▶ [Input]

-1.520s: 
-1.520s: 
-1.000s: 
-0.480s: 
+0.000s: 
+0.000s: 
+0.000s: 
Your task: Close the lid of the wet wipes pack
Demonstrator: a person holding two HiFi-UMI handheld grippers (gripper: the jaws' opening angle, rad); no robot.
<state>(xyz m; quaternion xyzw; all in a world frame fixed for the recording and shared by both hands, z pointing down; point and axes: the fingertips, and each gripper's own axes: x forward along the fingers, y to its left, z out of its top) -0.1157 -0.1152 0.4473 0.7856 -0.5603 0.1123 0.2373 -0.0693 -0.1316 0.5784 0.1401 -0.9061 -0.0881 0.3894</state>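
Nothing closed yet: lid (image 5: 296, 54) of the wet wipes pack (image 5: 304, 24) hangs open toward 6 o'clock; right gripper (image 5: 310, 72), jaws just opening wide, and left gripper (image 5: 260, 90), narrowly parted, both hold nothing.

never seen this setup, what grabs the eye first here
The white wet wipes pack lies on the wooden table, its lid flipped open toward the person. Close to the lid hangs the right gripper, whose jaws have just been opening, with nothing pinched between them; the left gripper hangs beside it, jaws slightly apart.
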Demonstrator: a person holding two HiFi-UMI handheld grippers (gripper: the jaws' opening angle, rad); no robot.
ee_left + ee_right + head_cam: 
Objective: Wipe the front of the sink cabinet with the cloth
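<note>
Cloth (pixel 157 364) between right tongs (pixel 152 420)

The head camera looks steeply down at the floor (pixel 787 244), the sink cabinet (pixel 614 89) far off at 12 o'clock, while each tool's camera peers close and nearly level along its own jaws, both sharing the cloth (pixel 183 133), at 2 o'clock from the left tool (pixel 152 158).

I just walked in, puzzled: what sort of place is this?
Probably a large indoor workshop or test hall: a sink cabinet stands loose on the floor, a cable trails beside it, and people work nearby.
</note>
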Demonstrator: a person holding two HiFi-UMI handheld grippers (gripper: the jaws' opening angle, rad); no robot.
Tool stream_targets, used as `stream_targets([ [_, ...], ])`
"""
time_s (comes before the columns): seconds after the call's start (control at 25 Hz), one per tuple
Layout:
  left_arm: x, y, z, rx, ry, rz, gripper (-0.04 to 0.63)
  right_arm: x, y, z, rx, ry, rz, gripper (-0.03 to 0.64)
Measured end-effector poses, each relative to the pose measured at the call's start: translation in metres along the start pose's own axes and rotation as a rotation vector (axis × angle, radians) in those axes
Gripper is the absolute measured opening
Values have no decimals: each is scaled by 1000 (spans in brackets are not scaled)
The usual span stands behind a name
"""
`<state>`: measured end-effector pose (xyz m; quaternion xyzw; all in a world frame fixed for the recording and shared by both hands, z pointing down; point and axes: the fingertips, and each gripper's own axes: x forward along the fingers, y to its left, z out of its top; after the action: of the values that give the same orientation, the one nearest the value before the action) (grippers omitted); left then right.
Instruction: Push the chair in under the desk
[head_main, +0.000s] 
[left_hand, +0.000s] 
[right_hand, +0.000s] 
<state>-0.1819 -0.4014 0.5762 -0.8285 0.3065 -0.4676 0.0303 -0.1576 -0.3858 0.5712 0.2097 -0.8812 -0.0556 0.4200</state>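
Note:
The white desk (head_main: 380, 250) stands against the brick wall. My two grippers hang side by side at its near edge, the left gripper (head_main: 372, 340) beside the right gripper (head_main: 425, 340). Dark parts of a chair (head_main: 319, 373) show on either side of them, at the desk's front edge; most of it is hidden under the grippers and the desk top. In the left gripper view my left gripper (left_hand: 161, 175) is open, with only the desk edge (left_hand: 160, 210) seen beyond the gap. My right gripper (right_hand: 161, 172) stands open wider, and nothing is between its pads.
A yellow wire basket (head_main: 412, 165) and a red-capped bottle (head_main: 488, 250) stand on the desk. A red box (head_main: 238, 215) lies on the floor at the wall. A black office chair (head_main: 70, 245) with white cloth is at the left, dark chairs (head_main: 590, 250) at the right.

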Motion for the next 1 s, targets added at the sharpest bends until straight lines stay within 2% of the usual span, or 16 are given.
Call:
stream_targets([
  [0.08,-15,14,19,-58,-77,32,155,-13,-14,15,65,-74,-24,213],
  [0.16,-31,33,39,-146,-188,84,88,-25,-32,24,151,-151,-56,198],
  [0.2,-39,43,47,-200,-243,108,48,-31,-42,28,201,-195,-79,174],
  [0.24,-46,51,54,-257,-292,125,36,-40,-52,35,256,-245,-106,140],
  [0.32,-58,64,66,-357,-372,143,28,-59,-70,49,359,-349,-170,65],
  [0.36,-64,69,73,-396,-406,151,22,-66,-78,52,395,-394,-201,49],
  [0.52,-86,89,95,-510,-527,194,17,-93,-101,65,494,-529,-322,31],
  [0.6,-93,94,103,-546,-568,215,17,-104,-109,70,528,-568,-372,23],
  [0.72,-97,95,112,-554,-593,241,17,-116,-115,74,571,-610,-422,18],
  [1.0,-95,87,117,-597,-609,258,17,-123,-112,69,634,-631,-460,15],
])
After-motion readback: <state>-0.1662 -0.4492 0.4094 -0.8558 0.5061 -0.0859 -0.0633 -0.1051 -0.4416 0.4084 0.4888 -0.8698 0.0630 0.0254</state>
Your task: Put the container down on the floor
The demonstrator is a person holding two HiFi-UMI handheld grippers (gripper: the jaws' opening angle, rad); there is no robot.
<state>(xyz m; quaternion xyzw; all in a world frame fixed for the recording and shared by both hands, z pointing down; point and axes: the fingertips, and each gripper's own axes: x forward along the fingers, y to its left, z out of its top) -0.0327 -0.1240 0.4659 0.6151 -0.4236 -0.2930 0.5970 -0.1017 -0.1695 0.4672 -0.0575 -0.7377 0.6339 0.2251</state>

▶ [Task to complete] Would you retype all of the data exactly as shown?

▶ [Solution to this task]
-1.520s: 
-1.520s: 
-1.000s: 
-0.480s: 
+0.000s: 
+0.000s: 
+0.000s: 
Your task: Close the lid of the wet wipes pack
Demonstrator: a person holding two HiFi-UMI handheld grippers (gripper: the jaws' opening angle, rad); no robot.
<state>(xyz m; quaternion xyzw; all in a world frame fixed for the recording and shared by both hands, z pointing down; point and axes: the fingertips, and each gripper's own axes: x forward along the fingers, y to its left, z out of its top) -0.1157 -0.1152 0.4473 0.7856 -0.5603 0.1123 0.2373 -0.0693 -0.1316 0.5784 0.1401 -0.9061 -0.0881 0.3894</state>
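Nothing closed yet: lid (image 5: 296, 54) of the wet wipes pack (image 5: 304, 24) hangs open toward 6 o'clock; right gripper (image 5: 310, 72), jaws just opening wide, and left gripper (image 5: 260, 90), narrowly parted, both hold nothing.

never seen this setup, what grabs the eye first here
The white wet wipes pack lies on the wooden table, its lid flipped open toward the person. Close to the lid hangs the right gripper, whose jaws have just been opening, with nothing pinched between them; the left gripper hangs beside it, jaws slightly apart.
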Demonstrator: a person holding two HiFi-UMI handheld grippers (gripper: the jaws' opening angle, rad); no robot.
ee_left + ee_right + head_cam: 
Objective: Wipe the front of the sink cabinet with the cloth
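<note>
Cloth (pixel 157 364) between right tongs (pixel 152 420)

The head camera looks steeply down at the floor (pixel 787 244), the sink cabinet (pixel 614 89) far off at 12 o'clock, while each tool's camera peers close and nearly level along its own jaws, both sharing the cloth (pixel 183 133), at 2 o'clock from the left tool (pixel 152 158).

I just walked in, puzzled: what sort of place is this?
Probably a large indoor workshop or test hall: a sink cabinet stands loose on the floor, a cable trails beside it, and people work nearby.
</note>
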Demonstrator: a person holding two HiFi-UMI handheld grippers (gripper: the jaws' opening angle, rad); no robot.
Tool stream_targets, used as `stream_targets([ [_, ...], ])`
"""
time_s (comes before the columns): seconds after the call's start (control at 25 Hz), one per tuple
Layout:
  left_arm: x, y, z, rx, ry, rz, gripper (-0.04 to 0.63)
  right_arm: x, y, z, rx, ry, rz, gripper (-0.03 to 0.64)
Measured end-effector poses, each relative to the pose measured at the call's start: translation in metres along the start pose's own axes and rotation as a rotation vector (axis × angle, radians) in those axes
Gripper is the absolute measured opening
Values have no decimals: each is scaled by 1000 (spans in brackets are not scaled)
The usual span stands behind a name
"""
`<state>`: measured end-effector pose (xyz m; quaternion xyzw; all in a world frame fixed for the recording and shared by both hands, z pointing down; point and axes: the fingertips, and each gripper's own axes: x forward along the fingers, y to its left, z out of its top; after the action: of the values that give the same orientation, the one nearest the value before the action) (grippers omitted); left then right.
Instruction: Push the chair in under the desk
[head_main, +0.000s] 
[left_hand, +0.000s] 
[right_hand, +0.000s] 
<state>-0.1819 -0.4014 0.5762 -0.8285 0.3065 -0.4676 0.0303 -0.1576 -0.3858 0.5712 0.2097 -0.8812 -0.0556 0.4200</state>
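Note:
The white desk (head_main: 380, 250) stands against the brick wall. My two grippers hang side by side at its near edge, the left gripper (head_main: 372, 340) beside the right gripper (head_main: 425, 340). Dark parts of a chair (head_main: 319, 373) show on either side of them, at the desk's front edge; most of it is hidden under the grippers and the desk top. In the left gripper view my left gripper (left_hand: 161, 175) is open, with only the desk edge (left_hand: 160, 210) seen beyond the gap. My right gripper (right_hand: 161, 172) stands open wider, and nothing is between its pads.
A yellow wire basket (head_main: 412, 165) and a red-capped bottle (head_main: 488, 250) stand on the desk. A red box (head_main: 238, 215) lies on the floor at the wall. A black office chair (head_main: 70, 245) with white cloth is at the left, dark chairs (head_main: 590, 250) at the right.
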
Motion for the next 1 s, targets added at the sharpest bends until straight lines stay within 2% of the usual span, or 16 are given.
Call:
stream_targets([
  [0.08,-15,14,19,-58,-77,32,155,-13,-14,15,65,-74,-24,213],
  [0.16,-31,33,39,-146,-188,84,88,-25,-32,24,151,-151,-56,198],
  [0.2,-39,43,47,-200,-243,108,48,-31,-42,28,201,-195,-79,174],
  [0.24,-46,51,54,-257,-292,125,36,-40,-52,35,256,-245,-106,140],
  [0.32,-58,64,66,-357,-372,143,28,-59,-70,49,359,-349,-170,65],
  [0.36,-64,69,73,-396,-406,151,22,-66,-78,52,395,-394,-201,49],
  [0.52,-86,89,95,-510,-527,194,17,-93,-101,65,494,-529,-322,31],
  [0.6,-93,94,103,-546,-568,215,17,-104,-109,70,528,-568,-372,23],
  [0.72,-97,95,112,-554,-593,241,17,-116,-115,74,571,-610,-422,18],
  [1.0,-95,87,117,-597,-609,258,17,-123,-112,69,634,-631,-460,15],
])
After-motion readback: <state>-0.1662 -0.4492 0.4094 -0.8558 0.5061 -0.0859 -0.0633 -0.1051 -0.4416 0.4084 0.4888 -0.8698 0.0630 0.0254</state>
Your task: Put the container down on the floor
The demonstrator is a person holding two HiFi-UMI handheld grippers (gripper: the jaws' opening angle, rad); there is no robot.
<state>(xyz m; quaternion xyzw; all in a world frame fixed for the recording and shared by both hands, z pointing down; point and axes: the fingertips, and each gripper's own axes: x forward along the fingers, y to its left, z out of its top) -0.0327 -0.1240 0.4659 0.6151 -0.4236 -0.2930 0.5970 -0.1017 -0.1695 0.4672 -0.0575 -0.7377 0.6339 0.2251</state>

This output requires nothing further.